At first he was frightened, but when his gaze met mine he calmed. He knew me all too well. He knew I was not capable of violence of any form. As we stared at each other that same familiar and inscrutable amusement drifted into his expression.
“Gladstone,” he said placidly, almost amiably.
“Why have you seen my patient?”
“I thought it best.”
“I smell paraldehyde.”
“We tried to put your Mr. Cavalanti under sedation.”
“Tried?”
“It’s the damnedest thing, Gladstone,” he said shaking his head. “I’ve never seen anything like it before.”
I watched his face closely. What was he up to? What was he orchestrating now?
“After three internes and a nurse struggled to hold that young man down I administered enough paraldehyde to knock out a man twice his size—”
“And?”
“And he got awfully sick, but after he finished coughing and retching he just sat there and looked at us, cursing in Italian and saying we were fools.” He shook his head.
“Why were you giving my patient paraldehyde without my permission?”

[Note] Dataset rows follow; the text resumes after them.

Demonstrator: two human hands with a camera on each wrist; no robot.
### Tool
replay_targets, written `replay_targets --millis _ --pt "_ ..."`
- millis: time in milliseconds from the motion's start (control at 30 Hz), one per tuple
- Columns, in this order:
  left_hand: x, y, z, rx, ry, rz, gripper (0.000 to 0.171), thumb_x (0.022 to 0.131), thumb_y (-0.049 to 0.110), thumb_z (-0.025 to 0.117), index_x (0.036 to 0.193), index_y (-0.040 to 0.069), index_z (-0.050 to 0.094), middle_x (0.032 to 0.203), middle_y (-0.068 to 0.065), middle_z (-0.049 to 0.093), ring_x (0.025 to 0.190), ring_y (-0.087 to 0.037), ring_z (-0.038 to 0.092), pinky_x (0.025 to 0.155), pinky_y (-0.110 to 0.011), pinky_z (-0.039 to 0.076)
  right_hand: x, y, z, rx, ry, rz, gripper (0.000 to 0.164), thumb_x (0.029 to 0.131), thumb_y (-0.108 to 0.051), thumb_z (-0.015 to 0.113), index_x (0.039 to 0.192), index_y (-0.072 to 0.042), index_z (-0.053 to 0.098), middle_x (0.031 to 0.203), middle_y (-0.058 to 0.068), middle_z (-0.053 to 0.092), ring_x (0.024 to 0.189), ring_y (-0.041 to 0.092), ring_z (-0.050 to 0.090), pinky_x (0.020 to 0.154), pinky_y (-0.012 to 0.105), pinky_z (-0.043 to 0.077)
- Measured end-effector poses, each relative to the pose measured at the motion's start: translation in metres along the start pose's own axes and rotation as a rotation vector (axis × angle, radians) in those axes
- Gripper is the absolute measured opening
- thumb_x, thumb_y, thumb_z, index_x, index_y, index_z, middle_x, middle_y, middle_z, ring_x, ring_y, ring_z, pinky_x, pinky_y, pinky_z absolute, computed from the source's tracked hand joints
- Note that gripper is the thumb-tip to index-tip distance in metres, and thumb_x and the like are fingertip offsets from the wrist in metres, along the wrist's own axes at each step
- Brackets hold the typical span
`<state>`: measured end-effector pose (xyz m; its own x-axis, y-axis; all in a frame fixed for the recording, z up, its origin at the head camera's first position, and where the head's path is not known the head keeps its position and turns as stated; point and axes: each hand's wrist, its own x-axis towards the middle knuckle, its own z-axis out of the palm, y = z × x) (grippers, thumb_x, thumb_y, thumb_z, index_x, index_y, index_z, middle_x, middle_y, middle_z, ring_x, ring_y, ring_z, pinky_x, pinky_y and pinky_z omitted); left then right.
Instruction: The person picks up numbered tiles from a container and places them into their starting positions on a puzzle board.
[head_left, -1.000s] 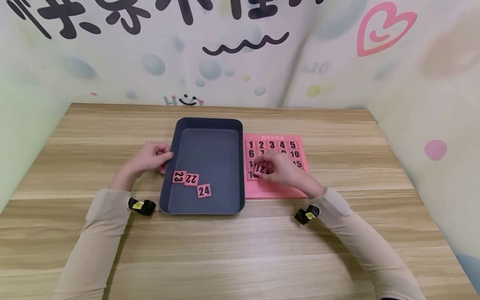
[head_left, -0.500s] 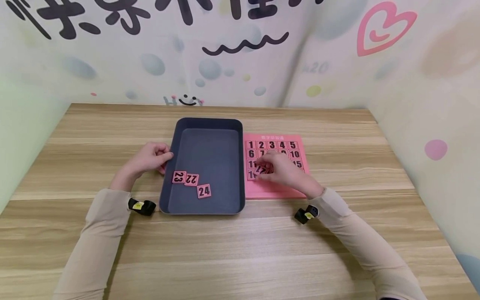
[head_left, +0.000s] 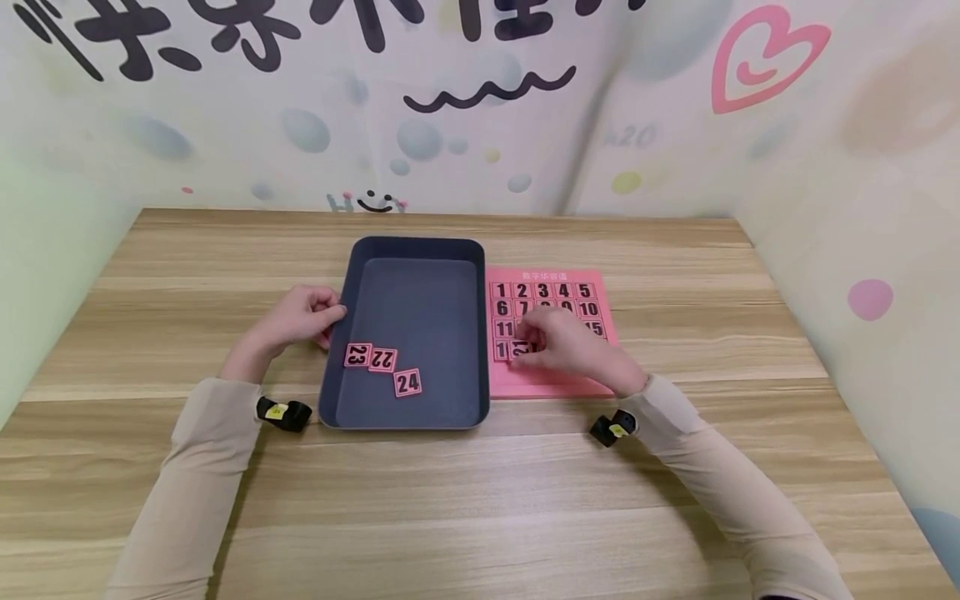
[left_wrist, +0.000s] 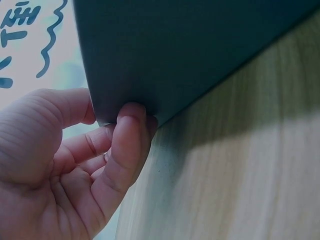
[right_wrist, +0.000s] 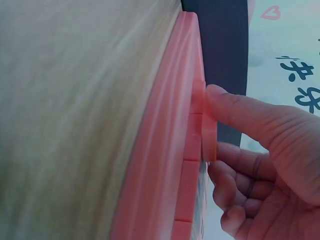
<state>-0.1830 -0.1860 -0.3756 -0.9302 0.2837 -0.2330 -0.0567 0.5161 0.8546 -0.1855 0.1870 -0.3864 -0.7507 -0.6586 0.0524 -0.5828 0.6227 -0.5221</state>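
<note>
My left hand (head_left: 303, 315) grips the left rim of a dark grey tray (head_left: 427, 417). In the left wrist view, its thumb and curled fingers are at the tray's wall (left_wrist: 165, 55). A pink number tile marked 21 (head_left: 519, 349) is pinched by my right hand (head_left: 566, 340), its number turned sideways. That tile (right_wrist: 210, 135) lies over the tiles of a pink number puzzle board (head_left: 547, 385), touching or nearly touching them. The hand hides part of the board's lower rows. Loose in the tray are tiles 23 (head_left: 357, 355), 22 (head_left: 382, 359) and 24 (head_left: 408, 382).
The board lies flat against the tray's right side on a wooden table (head_left: 480, 508). Its visible upper rows hold numbered tiles in order. A printed wall covering (head_left: 480, 150) rises behind the table's back edge.
Between my right fingers, tile 21 has turned from upside down to sideways and dropped slightly toward the lower row. My left hand and the tray have stayed put.
</note>
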Motion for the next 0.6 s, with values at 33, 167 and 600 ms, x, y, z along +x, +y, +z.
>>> replay_targets --millis 33,167,600 --pt "0.0001 -0.0004 0.0001 0.001 0.0 -0.003 0.018 0.094 0.003 0.048 0.08 -0.008 0.05 0.06 -0.004 0.057 0.051 -0.014 0.059 0.052 -0.03 0.054 0.0005 -0.0004 0.0006 0.0 0.004 0.012 0.028 0.072 -0.021 0.082 0.084 -0.005 0.063 0.074 0.0 0.059 0.067 0.013 0.051 0.063 0.027 0.046" --pt "0.0006 -0.0013 0.0006 0.007 0.002 -0.012 0.018 0.094 0.004 0.048 0.081 -0.007 0.05 0.061 -0.004 0.056 0.051 -0.015 0.059 0.053 -0.03 0.054 0.001 -0.0007 0.0019 -0.021 0.017 0.042 0.029 0.072 -0.025 0.081 0.081 -0.006 0.06 0.072 0.0 0.057 0.067 0.013 0.05 0.062 0.026 0.044" --pt "0.0003 -0.0008 0.0003 0.016 0.0 -0.009 0.018 0.094 0.004 0.047 0.08 -0.006 0.051 0.061 -0.004 0.056 0.052 -0.015 0.058 0.053 -0.03 0.054 -0.0064 0.0074 -0.0076 0.033 -0.097 -0.15 0.04 0.075 -0.003 0.069 0.115 -0.006 0.063 0.113 0.006 0.06 0.1 0.019 0.051 0.087 0.037 0.043"
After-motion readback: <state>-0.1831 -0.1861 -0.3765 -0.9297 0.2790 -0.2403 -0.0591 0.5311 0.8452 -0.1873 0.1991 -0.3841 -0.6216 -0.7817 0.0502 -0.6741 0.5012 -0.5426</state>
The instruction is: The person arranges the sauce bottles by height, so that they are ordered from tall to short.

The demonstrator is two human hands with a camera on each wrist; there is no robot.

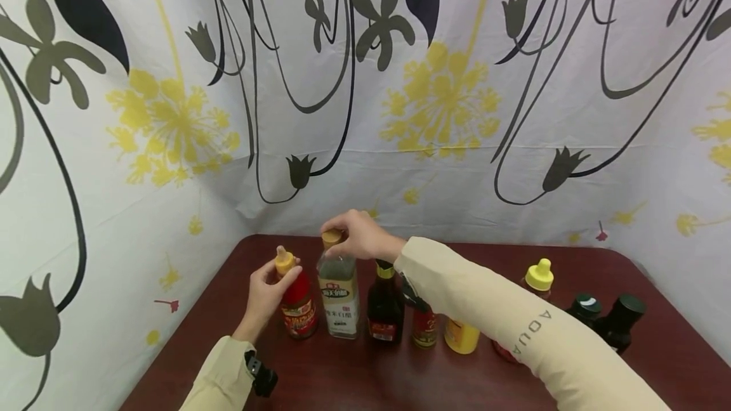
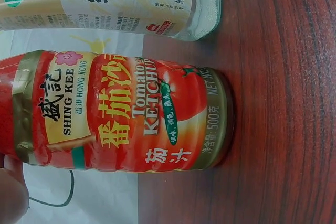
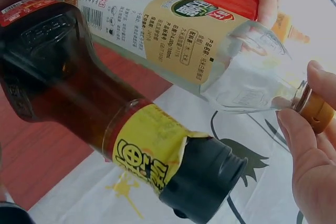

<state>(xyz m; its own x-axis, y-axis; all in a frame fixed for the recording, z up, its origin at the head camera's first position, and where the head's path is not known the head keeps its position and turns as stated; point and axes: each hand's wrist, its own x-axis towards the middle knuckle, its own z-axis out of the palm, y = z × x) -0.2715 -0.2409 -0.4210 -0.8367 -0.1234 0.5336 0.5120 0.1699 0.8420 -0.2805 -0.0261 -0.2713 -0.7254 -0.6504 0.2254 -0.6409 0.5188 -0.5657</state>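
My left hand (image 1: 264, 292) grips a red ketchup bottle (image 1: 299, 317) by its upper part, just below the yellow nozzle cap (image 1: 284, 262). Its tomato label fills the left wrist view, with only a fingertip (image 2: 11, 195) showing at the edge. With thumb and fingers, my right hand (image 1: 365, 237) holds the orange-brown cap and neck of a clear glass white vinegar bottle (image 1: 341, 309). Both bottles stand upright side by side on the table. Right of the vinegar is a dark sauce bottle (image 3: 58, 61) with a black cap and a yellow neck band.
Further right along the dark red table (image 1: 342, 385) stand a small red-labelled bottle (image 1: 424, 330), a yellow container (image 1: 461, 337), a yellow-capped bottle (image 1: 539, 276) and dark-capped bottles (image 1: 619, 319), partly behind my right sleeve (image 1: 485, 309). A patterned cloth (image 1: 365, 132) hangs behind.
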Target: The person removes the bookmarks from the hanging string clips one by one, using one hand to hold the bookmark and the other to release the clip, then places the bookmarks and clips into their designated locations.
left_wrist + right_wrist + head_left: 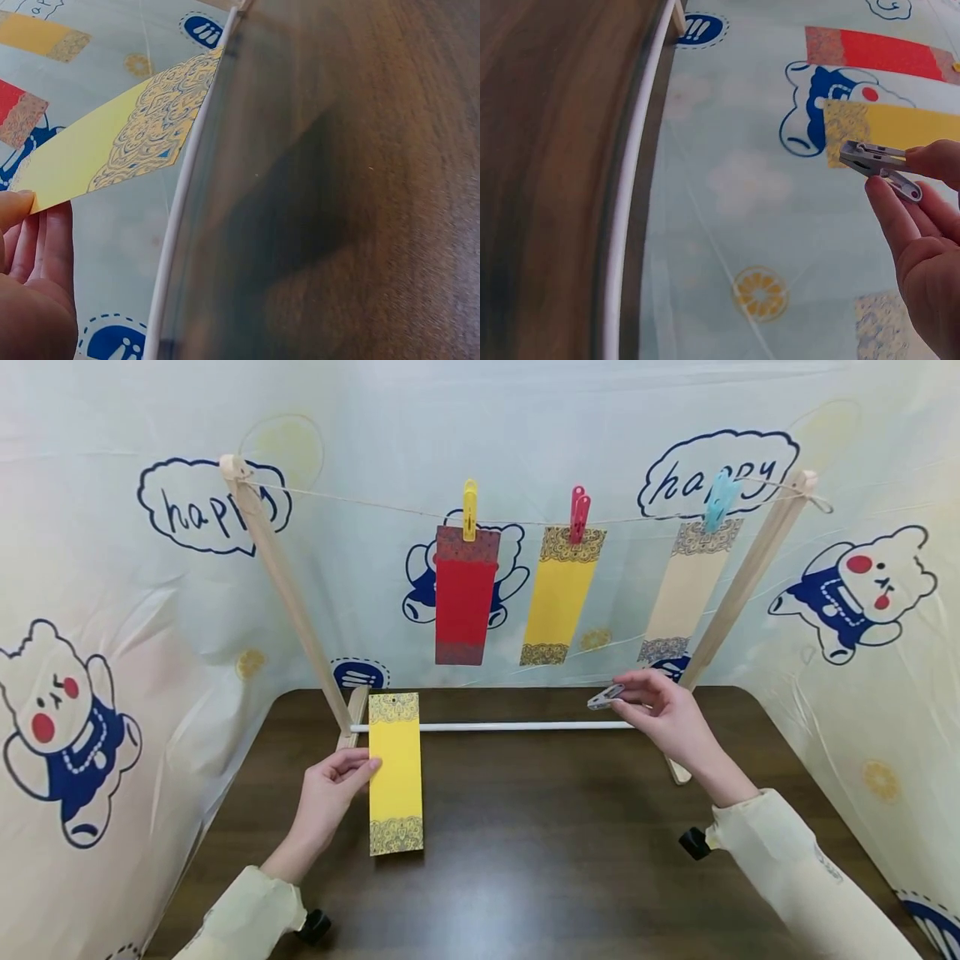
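My left hand (pixel 330 793) pinches the left edge of a yellow card (pixel 395 768) with lacy dark patterned bands at both ends, held upright above the table. In the left wrist view the thumb lies on the face of this yellow card (pixel 82 154). My right hand (pixel 667 714) pinches a grey clothespin (pixel 606 697) between thumb and fingers. The right wrist view shows the grey clothespin (pixel 877 165) sideways, its tip pointing away from the hand. On the string (pixel 360 503) hang a red card (pixel 465 602), another yellow card (pixel 558 602) and a cream card (pixel 690 585).
A yellow clothespin (pixel 469 510), a red clothespin (pixel 579 515) and a blue clothespin (pixel 721 502) grip the hanging cards. Wooden posts, left (pixel 288 597) and right (pixel 750 577), carry the string. A white rod (pixel 517 727) joins them low over the dark table (pixel 540 843).
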Tool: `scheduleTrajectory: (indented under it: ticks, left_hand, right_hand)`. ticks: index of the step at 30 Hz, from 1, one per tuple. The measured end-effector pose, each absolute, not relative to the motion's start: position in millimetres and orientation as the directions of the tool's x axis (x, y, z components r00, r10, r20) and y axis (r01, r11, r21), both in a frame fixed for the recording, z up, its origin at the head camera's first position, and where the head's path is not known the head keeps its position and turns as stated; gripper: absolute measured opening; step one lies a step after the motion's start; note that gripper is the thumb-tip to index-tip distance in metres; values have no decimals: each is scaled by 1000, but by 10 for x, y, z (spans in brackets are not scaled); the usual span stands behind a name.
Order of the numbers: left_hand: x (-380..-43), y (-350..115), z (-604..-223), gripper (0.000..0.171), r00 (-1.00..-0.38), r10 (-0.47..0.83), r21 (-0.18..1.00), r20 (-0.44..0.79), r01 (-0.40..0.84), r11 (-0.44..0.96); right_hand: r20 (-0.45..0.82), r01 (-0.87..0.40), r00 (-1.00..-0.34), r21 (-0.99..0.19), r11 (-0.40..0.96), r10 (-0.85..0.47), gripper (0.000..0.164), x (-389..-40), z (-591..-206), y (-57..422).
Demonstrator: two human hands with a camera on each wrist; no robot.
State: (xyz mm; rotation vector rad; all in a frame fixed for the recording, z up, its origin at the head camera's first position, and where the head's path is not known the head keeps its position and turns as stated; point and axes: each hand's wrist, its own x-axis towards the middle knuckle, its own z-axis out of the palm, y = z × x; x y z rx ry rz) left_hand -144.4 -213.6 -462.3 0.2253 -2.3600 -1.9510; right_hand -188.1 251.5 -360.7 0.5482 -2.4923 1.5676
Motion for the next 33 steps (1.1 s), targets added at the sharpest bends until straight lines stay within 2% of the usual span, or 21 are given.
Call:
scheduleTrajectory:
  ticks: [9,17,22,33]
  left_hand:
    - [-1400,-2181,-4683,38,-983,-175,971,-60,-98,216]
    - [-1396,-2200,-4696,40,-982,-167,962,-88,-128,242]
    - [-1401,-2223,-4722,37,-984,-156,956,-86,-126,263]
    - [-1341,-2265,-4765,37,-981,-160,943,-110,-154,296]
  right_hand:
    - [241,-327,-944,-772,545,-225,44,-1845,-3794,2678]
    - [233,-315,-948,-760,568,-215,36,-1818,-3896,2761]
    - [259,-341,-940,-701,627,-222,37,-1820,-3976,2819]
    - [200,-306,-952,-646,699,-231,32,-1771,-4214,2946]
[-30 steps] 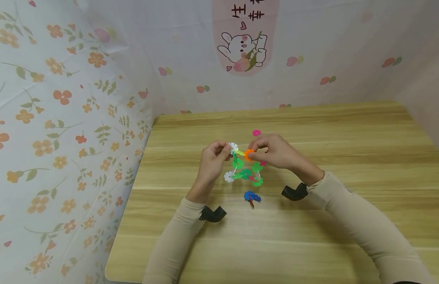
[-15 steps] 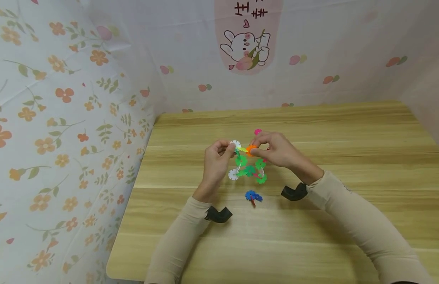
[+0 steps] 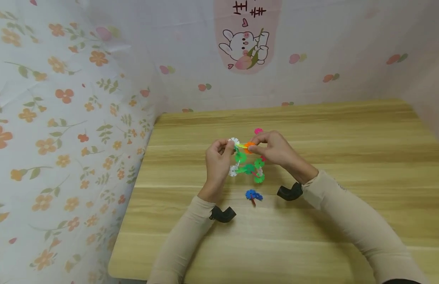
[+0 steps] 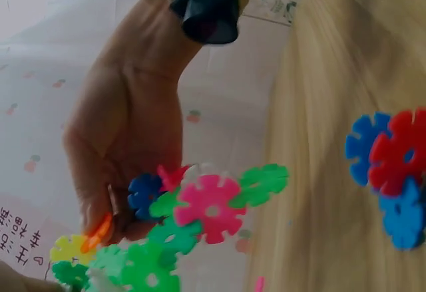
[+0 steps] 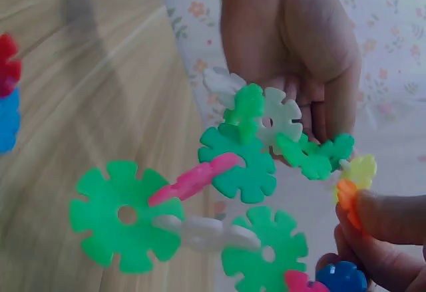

He regarded me with surprise. “Your patient? Dr. Gladstone, all I know is that there’s a young man in there who hasn’t eaten in eight days, and if you weren’t considering intravenous feeding, somebody had to.” He looked at me incredulously. “But come now, John. That’s not the point I gave that young man enough paraldehyde to knock out a man twice his size. Do you hear me? Twice his size!” Something fanatical glimmered in the eyes of the little man before me, something that for
the slightest mote of a second seemed to overwhelm even him. He ruffled his feathers as if once again regaining control. The internes nearby shifted nervously.
Dr. Hardwicke glanced at them and then back at me. I could see in his expression that he was not dismissing what he had just witnessed, a medical enigma of no small import. He was much too clever to allow a flare of human irrationality to jeopardize a situation pregnant with as yet unknown possibilities. He looked again at the internes watching and judging our every word. His smile returned. “... but come now, Dr. Gladstone, you seriously wouldn’t allow a patient to continue to refuse intravenous feeding without prescribing paraldehyde yourself, would you?”
“Well...” I stammered nervously. Of course I objected, but the last thing I wanted Cletus to know—anyone to know—was the fantastical belief I had allowed to take root in my mind. It was impossible, but for some unknown reason something within me asserted with increasing conviction that there was a linkage between the angel of my childhood and the helpless creature in the room beyond. It was not out of any fear over my own future and reputation that I wanted this absurd and desperate notion concealed. It was concern for him, the boy Hardwicke looked at me searchingly. “Something strange is going on, isn’t it?” His voice was self-assured, but I could tell he was merely fishing. “How much do you know about this Mr. Cavalanti, anyway?”
“Nothing.”
“Well, people just don’t exist without food.”
“Obviously not, Dr. Hardwicke. He must be secretively obtaining food and water—his secrecy due to his psychological condition. I have not previously prescribed paraldehyde because I never seriously entertained the notion that Mr. Cavalanti had survived eight days on absolutely nothing.” I looked at the internes and the nurses. My vision returned to the little man. “In the future I will thank you to follow respected and ethical medical procedure and consult me before you administer any treatment to one of my patients.”